At a glance
• A soil sample recently conducted at the site of the new middle school indicates the ground is prone to swelling and sinking.
• School district officials plan to install a "deep foundation" under the new building, which will secure a foundational slab atop piers installed in the ground.
• The upgraded foundation will increase the initial middle school construction costs from $15.5 million to $17.1 million.
• The district plans to apply for $2.1 million in Department of Local Affairs grants to help pay for the project.
Lockers, new science laboratories and a media center.
Features planned for a new Craig Middle School have one element in common: They require a solid foundation to support them.
That necessity recently increased the cost of building the facility after soil samples indicated an upgraded foundation would be necessary to support the structure, said Joel Sheridan, Moffat County School District assistant superintendent, at the School Board's monthly meeting last week.
The new middle school's construction is part of a district-wide building improvement plan.
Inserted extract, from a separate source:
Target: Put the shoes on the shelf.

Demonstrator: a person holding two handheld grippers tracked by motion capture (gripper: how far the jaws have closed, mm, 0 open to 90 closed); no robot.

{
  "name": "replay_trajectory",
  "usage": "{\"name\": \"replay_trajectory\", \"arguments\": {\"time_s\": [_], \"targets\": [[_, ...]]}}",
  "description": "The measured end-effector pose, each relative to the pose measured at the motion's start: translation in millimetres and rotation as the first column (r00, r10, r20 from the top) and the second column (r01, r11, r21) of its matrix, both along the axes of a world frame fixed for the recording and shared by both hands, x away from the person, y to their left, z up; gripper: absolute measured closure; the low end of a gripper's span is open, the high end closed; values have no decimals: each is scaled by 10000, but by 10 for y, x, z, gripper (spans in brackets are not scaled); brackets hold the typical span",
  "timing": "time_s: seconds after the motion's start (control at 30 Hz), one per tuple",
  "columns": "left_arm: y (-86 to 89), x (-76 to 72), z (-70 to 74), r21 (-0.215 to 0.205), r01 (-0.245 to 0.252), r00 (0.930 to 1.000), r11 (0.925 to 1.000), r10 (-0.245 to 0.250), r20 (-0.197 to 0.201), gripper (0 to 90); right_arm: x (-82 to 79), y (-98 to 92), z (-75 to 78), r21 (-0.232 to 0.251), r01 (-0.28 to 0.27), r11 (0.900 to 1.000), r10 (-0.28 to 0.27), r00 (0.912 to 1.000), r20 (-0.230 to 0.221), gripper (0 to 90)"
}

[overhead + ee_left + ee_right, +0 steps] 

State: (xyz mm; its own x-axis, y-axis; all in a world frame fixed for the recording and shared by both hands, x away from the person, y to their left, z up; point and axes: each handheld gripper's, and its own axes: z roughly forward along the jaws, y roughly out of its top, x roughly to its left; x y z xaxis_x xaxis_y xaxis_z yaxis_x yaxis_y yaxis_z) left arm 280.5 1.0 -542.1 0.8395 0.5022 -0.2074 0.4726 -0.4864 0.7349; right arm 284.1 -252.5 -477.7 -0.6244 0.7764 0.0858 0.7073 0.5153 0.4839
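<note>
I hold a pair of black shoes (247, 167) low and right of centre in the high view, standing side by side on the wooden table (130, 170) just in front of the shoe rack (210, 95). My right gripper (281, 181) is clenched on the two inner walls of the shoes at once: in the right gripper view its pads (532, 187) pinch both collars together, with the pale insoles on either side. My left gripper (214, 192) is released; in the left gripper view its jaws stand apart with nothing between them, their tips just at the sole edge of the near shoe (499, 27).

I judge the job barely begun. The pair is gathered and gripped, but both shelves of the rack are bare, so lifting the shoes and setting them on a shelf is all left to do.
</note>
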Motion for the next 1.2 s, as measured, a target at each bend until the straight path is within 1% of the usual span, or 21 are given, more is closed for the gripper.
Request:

Voters passed a $29.5 million bond issue in November 2007 to fund the project.
An upgraded foundation for the new facility is projected to increase project costs from $15.5 million to $17.1 million, Sheridan said at the meeting, adding $1.6 million to the construction costs for the new middle school.
Sheridan was unavailable for comment Monday.
Northwest Colorado Consultants, a Steamboat Springs firm, recently tested the soil at the existing middle school site, where the district plans to build the new facility.
The company took "a number of samples" and concluded that Craig Middle School was on a "moisture-sensitive place that sinks and swells when wetted," said Brian Len, NWCC president and senior project manager.
The company suggested the district install a "deep foundation" under the new building, which would position a slab atop piers secured in the ground.
The foundation is designed to "reduce the risk of movement associated with those moisture-sensitive soils," Len said.
The district plans to take the company's advice, school officials said. Doing so will require additional funds the district hopes to obtain from a government group.
The district plans to apply for $2.1 million in Department of Local Affairs grants to help pay for the project, said Mark Rydberg, School District finance director.
If granted, the funding request will also help pay for other middle school features, including an upgraded roof design and new auditorium equipment.
The district has no intentions of asking taxpayers for additional funding for the project, Rydberg said.
Unless the scope of the project changes, the price for the new middle school is set.
At its meeting, the School Board approved a contract with The Neenan Co., an architecture and construction firm based in Denver and Fort Collins. The contract guarantees the cost of the project as currently drafted, said Richard Meserve, Neenan archistructor and senior project manager.
The arrangement "minimizes your risk," Meserve told the School Board last week.